Despite the spate of rumors, Tarses says she has been reassured that her job is not in jeopardy. "Basically I've been assured I'll be given time to fail," she says. That is echoed by her boss, ABC president Robert Iger. "The speculation as to whether we're happy or unhappy with her is ridiculously premature," says Iger. "She has my support. We have a very talented person in Jamie Tarses, and as far as we're concerned she's the right person for that job." Still, Tarses is realistic--or fatalistic--enough to know that such support could disappear quickly if she doesn't produce results soon. "My feeling is, if [the schedule] is an unmitigated disaster by December, they'll need to do something," she says. "And perhaps they should do something."

She is nettled by the sniping that has dogged her first year in the job. "I have no problem with being judged for the work that I do. I have a lot of trouble with being judged based upon nothing. When I walked in the door--I wasn't ready for this job, was what everybody said. My age and my sex, I think, have a lot to do with it. And I'd never felt that before."

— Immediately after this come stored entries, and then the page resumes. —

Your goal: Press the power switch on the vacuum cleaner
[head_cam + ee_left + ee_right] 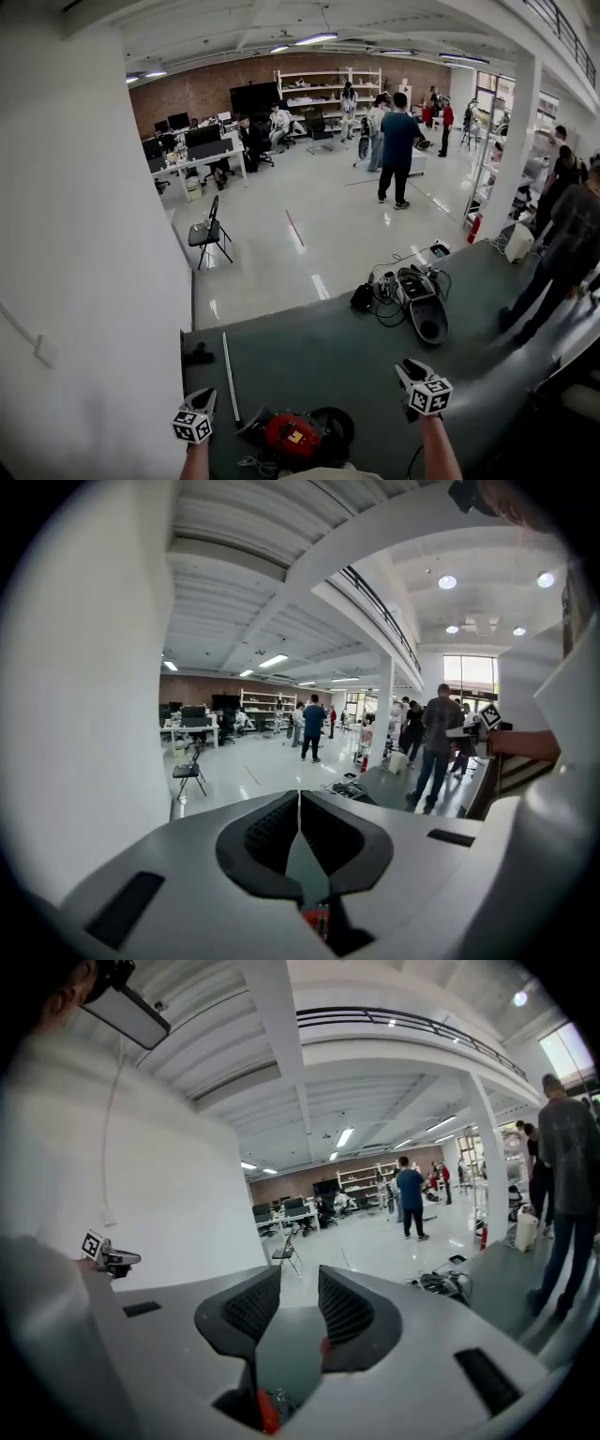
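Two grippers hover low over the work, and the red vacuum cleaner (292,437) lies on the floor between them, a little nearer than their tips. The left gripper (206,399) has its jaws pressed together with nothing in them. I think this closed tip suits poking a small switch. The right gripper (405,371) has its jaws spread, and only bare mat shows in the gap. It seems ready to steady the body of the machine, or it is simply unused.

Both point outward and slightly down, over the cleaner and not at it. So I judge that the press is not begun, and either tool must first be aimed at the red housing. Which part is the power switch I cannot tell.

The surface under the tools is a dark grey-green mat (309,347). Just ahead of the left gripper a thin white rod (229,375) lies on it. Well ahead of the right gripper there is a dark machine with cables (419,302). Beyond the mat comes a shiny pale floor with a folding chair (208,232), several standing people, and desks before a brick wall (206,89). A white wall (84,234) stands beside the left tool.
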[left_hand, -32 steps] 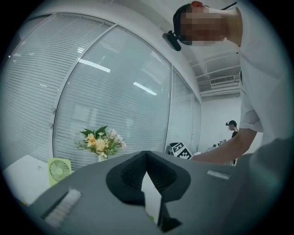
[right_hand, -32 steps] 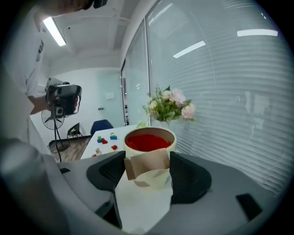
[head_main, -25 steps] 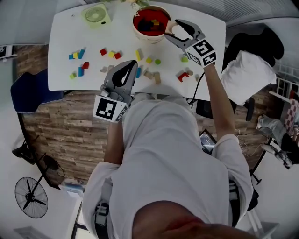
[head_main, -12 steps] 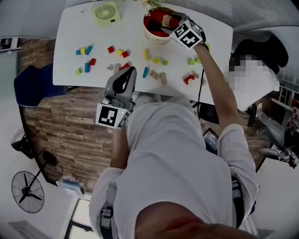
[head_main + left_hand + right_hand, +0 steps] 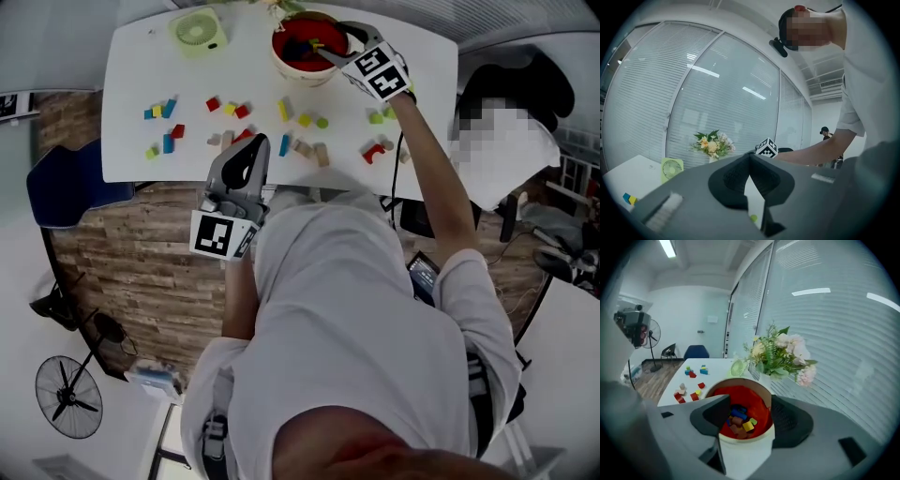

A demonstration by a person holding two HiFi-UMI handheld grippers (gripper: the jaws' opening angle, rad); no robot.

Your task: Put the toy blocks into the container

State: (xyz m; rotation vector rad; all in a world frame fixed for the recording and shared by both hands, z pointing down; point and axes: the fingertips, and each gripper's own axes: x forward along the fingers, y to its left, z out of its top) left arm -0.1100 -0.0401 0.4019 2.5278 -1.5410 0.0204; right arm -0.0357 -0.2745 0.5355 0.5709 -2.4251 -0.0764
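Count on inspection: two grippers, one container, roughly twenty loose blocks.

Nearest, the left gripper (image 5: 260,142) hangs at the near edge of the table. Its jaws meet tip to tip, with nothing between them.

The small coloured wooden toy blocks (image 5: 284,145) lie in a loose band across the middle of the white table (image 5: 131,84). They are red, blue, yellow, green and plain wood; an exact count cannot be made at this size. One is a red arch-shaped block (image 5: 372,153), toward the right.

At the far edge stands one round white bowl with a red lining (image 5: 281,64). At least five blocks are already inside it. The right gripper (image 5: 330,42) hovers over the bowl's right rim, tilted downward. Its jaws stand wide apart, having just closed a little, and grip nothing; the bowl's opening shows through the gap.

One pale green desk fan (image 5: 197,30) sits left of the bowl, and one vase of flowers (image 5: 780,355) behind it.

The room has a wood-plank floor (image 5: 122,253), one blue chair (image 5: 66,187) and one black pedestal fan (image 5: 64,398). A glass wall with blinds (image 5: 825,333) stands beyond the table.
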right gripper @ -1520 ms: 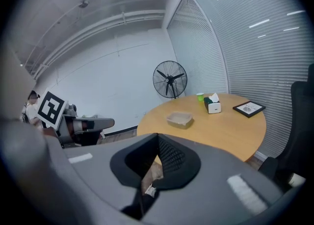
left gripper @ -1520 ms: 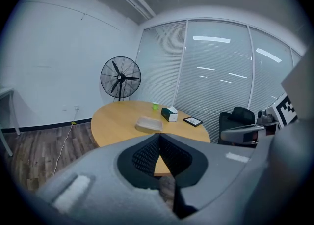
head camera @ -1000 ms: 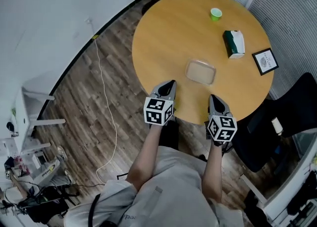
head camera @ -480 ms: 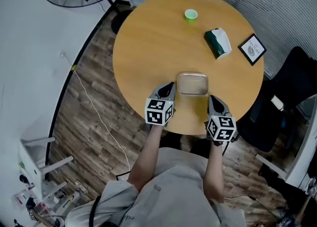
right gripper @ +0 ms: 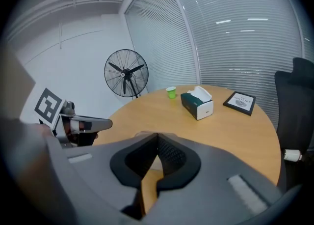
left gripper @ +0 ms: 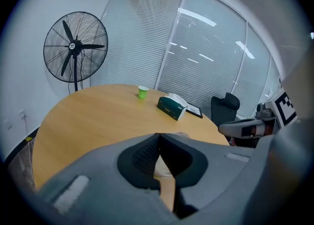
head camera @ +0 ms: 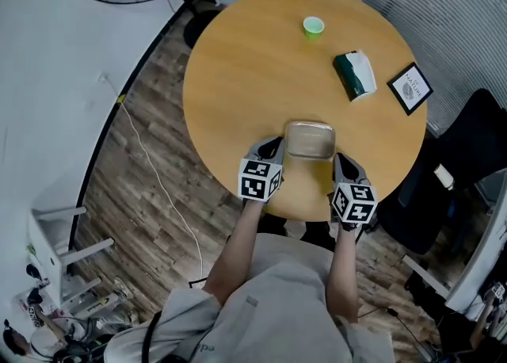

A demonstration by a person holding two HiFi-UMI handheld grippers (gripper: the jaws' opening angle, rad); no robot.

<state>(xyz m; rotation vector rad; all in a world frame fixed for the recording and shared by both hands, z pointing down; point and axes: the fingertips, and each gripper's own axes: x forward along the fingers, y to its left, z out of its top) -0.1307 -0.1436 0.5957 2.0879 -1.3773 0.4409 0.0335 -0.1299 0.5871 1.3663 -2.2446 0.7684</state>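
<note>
I had the left tongs (head camera: 270, 146) and the right tongs (head camera: 341, 162) low over the near edge of the round table (head camera: 245, 68), one on each side of the clear tray (head camera: 309, 139). The left tip sat just beside the tray's left wall and the right tip just beside its near right corner. Whether either touched, I couldn't tell. Both tongs were closed, tips pressed together, with nothing between them. My read was that pinched tips couldn't take a thin rim. I'd have wanted the jaws opened first, then both sides met level and evenly, because a light tray skids. The tissue box (head camera: 355, 74), green cup (head camera: 314, 27) and picture frame (head camera: 409, 88) stood well apart, farther across the table.
</note>
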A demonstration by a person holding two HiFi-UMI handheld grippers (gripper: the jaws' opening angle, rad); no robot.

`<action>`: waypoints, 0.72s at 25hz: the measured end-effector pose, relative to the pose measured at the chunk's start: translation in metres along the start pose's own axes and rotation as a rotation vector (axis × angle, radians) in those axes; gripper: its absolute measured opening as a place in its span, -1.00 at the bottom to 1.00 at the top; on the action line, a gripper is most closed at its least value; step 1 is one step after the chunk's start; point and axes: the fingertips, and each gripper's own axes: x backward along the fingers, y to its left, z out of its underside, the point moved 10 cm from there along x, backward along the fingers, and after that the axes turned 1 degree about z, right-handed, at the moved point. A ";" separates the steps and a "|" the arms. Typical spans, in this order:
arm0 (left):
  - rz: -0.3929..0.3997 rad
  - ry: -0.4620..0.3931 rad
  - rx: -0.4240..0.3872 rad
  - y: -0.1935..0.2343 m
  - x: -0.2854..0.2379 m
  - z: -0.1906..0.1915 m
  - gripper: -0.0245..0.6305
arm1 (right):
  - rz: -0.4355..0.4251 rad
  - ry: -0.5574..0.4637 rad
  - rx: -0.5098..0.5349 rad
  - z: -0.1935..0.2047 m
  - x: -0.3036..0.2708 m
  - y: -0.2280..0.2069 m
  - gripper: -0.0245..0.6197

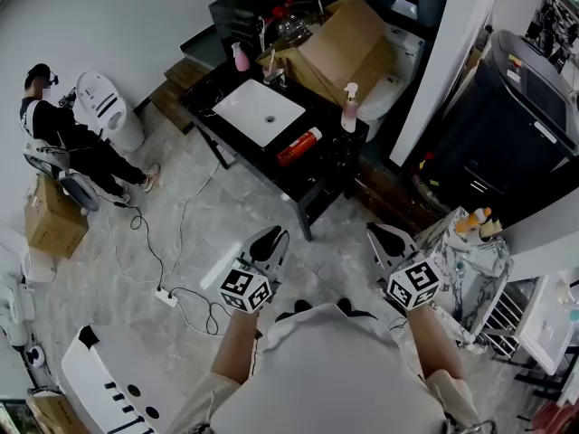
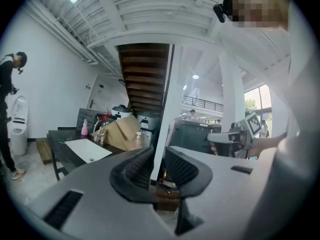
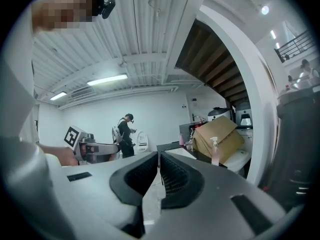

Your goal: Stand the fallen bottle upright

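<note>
Head view: red bottle (image 1: 298, 146) lies on its side on the black table (image 1: 327, 163), near the white basin (image 1: 258, 111); left gripper (image 1: 270, 240) and right gripper (image 1: 387, 236) are well apart from it. Left gripper view: jaws slightly parted, nothing between. Right gripper view: jaws closed together, empty

The red, white-capped bottle (image 1: 298, 147) lies on its side on the black table (image 1: 336, 145), beside the basin (image 1: 258, 111).
</note>
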 end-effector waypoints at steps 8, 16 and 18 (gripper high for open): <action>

Hollywood's version of the old-boy network does appear to be engaged in an insidious form of hazing. "I think there is a fair amount of sexism and reverse ageism at work here," says Ted Harbert, Tarses' predecessor as ABC Entertainment chief. "That gets the skeptics going full speed." Still, her detractors say her behavior in the job has not helped her cause. They describe Tarses as both insecure and out of her depth, driving underlings hard and treating former friends and colleagues shabbily. She raised eyebrows by ordering two pilots co-produced by her boyfriend, former Letterman executive producer Robert Morton, and giving one of them, Over the Top (a sitcom starring Tim Curry), a choice Tuesday-night time period. Worse, from the standpoint of Hollywood's dealmakers, she is perceived as having been stripped of real power by her bosses, Iger and Disney chairman Michael Eisner.